In this study, the feasibility of obtaining tissue-specific (i.e. GM and WM) MTR measurements within the LSE was investigated for the first time using a commercially available 3T MR system, software and hardware and by addressing a number of technical considerations. To obtain tissue-specific quantitative measurements within the lower SC, first a reliable way to depict these tissue types was essential. Based on a recently published report, high-resolution images of the LSE were acquired within the MTR imaging protocol and thereafter used for image segmentation . The effectiveness of the segmentation method was evaluated and the results were found to be in agreement with the previous report, with favorable intra-rater COV values of 3.8% for measuring the LSE-GM-CSA and 0.8% for the LSE-CSA, as compared to 8% and 2%, respectively. Inter-rater COV values were also in agreement with 5.4% for measuring the LSE-GM-CSA and 2.3% for the LSE-CSA, as compared to 8.6% and 2.5%, respectively. In addition, the DSC of the LSE-CSA and LSE-GM-CSA in this study were 0.98 and 0.92, respectively as compared to 0.97 and 0.89, respectively in the previous report. These results confirmed the reliability of the segmentation method, which was subsequently used to facilitate the tissue-specific MTR measurements in this study.
The MTR acquisition was set up with imaging parameters to match the structural acquisition as closely as possible, albeit with some necessary modifications. Due to SNR restrictions, it was not possible to achieve identical in-plane resolution to the structural scan (i.e. 0.5 x 0.5 mm2), requiring post-acquisition interpolation (i.e. in k-space) of the data acquired at a 0.75 x 0.75 mm2 resolution. SNR restrictions may be addressed either by using a larger voxel size, longer acquisition times or with the use of dedicated RF coil designs, but such options were either unsuitable or unavailable in this particular case.

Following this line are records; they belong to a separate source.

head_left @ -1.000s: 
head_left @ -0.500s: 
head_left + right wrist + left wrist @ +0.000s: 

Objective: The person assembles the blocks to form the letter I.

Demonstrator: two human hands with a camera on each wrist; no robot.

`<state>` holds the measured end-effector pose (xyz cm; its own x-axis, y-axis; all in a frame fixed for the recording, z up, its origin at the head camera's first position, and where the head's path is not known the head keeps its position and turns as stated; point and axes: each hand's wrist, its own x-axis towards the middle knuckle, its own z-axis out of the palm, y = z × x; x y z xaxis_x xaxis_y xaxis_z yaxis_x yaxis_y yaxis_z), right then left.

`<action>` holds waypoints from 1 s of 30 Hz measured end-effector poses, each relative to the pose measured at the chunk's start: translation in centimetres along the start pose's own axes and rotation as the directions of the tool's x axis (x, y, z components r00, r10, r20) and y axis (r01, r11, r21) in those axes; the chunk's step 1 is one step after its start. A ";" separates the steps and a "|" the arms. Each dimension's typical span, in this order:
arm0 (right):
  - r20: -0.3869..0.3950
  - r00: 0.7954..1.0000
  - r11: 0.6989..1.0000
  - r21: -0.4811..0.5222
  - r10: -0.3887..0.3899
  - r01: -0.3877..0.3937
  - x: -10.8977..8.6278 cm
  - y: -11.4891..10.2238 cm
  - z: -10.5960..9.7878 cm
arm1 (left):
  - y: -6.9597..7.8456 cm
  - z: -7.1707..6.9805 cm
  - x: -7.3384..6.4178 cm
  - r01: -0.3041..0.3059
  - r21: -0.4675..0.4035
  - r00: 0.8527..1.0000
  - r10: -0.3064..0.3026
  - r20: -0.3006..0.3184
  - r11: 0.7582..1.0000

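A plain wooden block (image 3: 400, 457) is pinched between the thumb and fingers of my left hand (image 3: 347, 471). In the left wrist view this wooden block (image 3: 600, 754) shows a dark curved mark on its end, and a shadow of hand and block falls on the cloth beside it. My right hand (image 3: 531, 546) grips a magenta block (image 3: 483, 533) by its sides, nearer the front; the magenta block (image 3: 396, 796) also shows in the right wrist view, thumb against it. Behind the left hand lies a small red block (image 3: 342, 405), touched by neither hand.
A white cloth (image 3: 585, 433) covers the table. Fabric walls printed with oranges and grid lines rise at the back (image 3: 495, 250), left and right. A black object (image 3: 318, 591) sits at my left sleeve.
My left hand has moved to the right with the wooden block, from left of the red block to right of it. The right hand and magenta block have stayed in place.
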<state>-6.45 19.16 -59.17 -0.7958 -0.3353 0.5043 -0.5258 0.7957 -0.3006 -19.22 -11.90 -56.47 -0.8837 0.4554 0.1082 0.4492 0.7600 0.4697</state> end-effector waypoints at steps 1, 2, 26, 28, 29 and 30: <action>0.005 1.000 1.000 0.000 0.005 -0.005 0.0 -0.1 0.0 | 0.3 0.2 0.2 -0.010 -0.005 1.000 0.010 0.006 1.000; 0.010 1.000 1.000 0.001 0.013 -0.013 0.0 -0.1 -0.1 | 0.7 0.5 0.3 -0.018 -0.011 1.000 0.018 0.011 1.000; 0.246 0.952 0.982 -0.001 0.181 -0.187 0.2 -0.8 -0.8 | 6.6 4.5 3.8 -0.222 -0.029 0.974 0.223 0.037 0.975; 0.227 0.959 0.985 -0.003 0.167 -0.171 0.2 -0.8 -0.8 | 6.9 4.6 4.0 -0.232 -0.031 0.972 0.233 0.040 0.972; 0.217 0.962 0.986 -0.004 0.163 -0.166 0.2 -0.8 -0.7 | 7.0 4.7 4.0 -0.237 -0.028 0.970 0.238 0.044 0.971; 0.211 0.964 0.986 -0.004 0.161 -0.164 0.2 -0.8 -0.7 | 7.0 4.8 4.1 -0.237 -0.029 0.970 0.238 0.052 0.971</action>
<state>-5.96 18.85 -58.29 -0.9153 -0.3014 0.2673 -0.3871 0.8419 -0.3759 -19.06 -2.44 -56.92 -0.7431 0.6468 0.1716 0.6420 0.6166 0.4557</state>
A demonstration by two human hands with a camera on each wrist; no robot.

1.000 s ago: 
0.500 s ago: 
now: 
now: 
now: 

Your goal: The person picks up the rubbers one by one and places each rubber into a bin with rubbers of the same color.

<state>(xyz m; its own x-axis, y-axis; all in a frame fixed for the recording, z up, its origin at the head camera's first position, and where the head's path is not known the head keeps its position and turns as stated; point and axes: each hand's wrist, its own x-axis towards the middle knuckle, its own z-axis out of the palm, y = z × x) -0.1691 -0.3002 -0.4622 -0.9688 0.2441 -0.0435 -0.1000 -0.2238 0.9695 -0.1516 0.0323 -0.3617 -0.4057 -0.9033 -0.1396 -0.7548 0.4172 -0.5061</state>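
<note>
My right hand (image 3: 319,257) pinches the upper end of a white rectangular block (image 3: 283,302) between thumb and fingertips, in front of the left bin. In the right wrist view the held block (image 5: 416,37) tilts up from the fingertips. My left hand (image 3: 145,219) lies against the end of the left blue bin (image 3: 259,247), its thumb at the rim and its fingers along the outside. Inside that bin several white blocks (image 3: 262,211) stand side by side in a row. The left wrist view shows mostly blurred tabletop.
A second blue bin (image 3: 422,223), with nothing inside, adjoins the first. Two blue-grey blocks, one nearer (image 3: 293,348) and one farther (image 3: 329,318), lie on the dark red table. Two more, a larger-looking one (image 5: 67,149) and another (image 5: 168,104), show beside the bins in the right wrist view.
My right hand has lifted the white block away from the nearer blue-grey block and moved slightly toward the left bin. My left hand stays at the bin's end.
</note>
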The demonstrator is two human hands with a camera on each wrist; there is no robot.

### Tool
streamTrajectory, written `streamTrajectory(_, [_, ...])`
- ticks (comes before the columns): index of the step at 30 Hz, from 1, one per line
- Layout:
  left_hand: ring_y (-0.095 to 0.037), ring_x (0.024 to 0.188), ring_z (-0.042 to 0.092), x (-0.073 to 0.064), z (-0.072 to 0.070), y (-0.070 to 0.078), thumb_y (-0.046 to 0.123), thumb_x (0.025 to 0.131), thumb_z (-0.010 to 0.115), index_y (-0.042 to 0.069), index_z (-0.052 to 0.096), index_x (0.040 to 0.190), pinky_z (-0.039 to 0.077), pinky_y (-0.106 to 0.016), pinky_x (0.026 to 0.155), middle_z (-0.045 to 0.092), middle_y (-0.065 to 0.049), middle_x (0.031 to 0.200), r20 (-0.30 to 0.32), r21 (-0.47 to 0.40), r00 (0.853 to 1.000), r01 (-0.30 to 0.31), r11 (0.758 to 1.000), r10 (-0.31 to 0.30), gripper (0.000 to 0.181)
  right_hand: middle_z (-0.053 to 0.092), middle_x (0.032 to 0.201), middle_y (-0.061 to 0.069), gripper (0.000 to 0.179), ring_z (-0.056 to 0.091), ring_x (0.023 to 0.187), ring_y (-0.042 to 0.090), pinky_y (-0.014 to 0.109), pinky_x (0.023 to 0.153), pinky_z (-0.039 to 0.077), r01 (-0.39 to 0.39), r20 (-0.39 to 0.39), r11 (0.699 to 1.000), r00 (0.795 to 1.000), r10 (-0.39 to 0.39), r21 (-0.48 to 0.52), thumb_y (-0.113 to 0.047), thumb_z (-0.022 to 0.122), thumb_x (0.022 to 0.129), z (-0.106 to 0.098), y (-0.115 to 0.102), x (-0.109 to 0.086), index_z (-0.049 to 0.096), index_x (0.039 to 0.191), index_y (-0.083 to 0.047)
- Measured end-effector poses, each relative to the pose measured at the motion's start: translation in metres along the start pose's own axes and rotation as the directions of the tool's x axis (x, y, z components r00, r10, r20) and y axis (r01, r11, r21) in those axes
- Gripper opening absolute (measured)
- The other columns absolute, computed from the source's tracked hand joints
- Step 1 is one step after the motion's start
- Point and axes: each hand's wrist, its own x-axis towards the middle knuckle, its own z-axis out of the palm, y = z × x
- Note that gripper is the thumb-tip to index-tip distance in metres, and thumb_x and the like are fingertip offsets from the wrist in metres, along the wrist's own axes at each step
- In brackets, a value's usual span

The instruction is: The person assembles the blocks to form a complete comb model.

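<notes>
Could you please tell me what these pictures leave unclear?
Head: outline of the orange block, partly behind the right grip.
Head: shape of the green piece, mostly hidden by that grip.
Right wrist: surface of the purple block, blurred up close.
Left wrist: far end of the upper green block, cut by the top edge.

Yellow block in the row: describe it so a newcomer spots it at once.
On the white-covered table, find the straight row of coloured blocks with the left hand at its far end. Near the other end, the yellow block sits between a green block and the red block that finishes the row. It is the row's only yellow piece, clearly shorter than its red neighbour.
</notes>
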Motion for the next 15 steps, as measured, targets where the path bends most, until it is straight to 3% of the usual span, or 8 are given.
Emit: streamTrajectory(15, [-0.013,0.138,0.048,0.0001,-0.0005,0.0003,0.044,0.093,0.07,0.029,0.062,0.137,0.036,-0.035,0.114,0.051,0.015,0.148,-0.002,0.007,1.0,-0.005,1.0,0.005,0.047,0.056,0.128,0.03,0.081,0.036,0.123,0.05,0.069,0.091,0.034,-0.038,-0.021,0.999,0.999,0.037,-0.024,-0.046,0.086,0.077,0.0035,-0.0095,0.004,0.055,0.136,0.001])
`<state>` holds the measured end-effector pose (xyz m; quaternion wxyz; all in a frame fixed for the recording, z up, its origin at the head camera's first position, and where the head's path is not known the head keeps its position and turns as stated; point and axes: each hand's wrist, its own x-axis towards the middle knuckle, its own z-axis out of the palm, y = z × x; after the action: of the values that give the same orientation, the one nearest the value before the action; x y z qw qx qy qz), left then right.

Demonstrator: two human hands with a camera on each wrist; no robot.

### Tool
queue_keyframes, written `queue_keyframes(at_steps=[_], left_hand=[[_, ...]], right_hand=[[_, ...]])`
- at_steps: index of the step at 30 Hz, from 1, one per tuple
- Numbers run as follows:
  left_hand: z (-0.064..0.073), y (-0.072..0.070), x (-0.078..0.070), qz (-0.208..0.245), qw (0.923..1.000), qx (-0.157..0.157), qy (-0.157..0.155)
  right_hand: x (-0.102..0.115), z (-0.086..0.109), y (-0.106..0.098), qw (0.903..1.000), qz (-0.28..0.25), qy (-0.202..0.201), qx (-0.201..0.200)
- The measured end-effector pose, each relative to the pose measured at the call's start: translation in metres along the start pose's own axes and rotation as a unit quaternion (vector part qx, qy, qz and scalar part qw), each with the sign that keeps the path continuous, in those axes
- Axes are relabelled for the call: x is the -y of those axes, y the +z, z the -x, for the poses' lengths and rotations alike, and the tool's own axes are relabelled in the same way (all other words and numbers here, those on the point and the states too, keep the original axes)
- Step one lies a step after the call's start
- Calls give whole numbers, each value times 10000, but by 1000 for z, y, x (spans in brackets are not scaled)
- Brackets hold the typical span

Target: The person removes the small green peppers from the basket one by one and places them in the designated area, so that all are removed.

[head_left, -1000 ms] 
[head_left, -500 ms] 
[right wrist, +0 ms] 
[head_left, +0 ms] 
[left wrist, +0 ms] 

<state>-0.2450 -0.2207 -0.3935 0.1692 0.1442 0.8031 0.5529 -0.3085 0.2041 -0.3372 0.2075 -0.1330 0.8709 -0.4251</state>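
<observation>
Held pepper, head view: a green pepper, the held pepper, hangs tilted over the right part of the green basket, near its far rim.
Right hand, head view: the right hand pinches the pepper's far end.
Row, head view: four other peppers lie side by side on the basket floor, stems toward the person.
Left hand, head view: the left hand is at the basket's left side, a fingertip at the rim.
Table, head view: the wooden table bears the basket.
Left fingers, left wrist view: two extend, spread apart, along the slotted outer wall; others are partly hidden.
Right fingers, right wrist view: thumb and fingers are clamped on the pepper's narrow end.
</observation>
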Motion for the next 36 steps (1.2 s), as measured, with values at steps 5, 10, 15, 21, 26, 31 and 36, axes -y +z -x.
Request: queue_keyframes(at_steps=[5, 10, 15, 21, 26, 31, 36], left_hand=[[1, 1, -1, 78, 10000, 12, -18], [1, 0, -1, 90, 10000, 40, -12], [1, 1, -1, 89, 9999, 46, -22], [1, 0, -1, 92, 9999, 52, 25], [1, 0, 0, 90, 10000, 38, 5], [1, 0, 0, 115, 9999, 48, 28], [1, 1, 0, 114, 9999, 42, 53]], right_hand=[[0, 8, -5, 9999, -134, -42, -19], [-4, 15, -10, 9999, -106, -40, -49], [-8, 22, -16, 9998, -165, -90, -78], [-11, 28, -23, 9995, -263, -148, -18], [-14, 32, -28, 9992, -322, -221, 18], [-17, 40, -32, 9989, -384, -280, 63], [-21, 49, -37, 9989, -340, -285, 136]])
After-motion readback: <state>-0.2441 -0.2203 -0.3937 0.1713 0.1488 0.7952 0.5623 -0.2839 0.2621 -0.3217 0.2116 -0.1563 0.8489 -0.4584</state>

Furthermore, the physiological motion arising from major blood vessels, the kidney and the bowel function, often requires the use of regional saturation (REST) slabs to compensate. However, such measures of physiological motion-related image artifact reduction involve the use of additional RF pulses within the pulse sequence, with concomitant negative effects on the measurable MTR. To partly account for this, the MTR sequence was used with a radial acquisition profile and the fold-over direction set in the foot/head (FH), therefore alleviating the need for REST slabs. However, using radial acquisitions, aliasing artifacts are often encountered and must be accounted for whenever possible. For this reason, a much larger imaging volume was used than the anatomical region of interest, and the edge slices that were affected the most were subsequently discarded. Of course, this also meant that the scanning time was increased and future pulse sequence developments should try to address such limitation. Additional sources of physiological motion-related artifacts in spinal cord imaging may include CSF pulsation, though less concerning in this case considering the amplitude of pulsation is considerably lower in the lumbar spine than in the cervical and thoracic spine [29, 30].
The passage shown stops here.